Products of the proopiomelanocortin (POMC) prohormone regulate aspects of analgesia, reward, and energy balance; thus, the neurons that produce POMC in the hypothalamus have received considerable attention. However, there are also cells in the nucleus of the solitary tract (NTS) that transcribe Pomc, although low levels of Pomc mRNA and relative lack of POMC peptide products in the adult mouse NTS have hindered the study of these cells. Therefore, studies of NTS POMC cells have largely relied on transgenic mouse lines. Here, we set out to determine the amino acid (AA) transmitter phenotype of NTS POMC neurons by using Pomc-Gfp transgenic mice to identify POMC cells.
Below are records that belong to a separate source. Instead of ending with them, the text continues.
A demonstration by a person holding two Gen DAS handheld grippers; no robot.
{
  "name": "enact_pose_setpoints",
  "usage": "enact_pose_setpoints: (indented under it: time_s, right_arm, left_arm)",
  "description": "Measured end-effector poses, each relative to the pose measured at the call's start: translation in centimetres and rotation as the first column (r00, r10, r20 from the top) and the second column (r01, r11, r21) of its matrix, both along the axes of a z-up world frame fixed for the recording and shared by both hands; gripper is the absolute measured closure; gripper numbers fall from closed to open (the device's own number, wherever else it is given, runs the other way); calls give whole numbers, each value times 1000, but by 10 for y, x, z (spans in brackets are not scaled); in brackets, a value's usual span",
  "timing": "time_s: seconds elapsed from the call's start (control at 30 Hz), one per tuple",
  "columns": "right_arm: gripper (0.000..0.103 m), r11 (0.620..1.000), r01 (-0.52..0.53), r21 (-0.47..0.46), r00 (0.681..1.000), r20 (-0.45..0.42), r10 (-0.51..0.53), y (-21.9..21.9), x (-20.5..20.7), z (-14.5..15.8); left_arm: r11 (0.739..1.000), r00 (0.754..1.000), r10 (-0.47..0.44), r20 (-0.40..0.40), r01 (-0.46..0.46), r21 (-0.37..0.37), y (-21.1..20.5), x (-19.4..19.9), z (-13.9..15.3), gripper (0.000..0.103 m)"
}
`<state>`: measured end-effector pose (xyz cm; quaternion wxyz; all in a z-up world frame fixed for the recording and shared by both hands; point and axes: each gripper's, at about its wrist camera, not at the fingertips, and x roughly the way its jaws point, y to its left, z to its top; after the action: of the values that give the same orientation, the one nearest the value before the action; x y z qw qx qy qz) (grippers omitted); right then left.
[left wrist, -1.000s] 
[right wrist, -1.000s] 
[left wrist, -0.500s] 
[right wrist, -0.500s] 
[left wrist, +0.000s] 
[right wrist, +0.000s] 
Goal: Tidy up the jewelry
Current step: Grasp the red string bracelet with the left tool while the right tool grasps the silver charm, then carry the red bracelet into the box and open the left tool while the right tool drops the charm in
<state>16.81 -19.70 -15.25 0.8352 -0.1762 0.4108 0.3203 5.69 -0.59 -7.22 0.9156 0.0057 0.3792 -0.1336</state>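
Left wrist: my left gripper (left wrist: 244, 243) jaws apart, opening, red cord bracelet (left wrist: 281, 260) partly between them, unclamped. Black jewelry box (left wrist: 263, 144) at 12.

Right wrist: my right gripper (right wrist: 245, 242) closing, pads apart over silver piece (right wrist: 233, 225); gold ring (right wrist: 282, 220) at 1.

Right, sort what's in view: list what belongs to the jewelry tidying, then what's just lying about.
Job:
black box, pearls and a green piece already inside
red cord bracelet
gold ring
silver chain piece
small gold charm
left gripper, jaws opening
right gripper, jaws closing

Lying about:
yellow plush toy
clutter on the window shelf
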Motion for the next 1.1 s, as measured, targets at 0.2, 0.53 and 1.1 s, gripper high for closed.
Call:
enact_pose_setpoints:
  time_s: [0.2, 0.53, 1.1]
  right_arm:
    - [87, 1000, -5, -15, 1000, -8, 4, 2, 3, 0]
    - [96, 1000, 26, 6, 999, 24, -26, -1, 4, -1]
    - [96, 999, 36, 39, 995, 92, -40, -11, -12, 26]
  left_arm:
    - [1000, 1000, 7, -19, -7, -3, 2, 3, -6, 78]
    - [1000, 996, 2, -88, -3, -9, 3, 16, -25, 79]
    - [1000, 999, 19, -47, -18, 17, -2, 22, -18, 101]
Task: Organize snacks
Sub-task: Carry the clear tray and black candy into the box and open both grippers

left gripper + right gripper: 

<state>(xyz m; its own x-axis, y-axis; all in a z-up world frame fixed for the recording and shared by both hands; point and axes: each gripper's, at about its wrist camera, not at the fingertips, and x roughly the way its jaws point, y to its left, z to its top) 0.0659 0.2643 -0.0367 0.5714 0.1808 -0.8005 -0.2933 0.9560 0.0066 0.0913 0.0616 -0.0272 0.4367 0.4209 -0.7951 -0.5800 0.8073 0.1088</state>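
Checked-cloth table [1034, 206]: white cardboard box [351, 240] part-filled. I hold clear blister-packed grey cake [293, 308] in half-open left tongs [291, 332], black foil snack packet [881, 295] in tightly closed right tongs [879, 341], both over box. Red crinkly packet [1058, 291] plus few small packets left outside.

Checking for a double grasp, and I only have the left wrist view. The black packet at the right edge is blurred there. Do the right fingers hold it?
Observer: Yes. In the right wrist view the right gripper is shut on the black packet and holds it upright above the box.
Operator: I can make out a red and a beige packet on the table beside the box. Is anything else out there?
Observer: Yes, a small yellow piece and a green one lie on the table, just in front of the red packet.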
We found that cells expressing the green fluorescent protein (GFP) represent a mix of GABAergic and glutamatergic cells as indicated by Gad2 and vesicular Glut2 ( vGlut2) mRNA expression, respectively. We then examined the AA phenotype of POMC cells labeled by a Pomc-Cre transgene and found that these are also a mix of GABAergic and glutamatergic cells. However, the NTS cells labeled by the Gfp- and Cre-containing transgenes represented distinct populations of cells in three different Pomc-Cre mouse lines. Consistent with previous work, we were unable to reliably detect Pomc mRNA in the NTS despite clear expression in the hypothalamus. Thus, it was not possible to determine which transgenic tool most accurately identifies NTS cells that may express Pomc or release POMC peptides, although the results indicate the transgenic tools for study of these NTS neurons can label disparate populations of cells with varied AA phenotypes.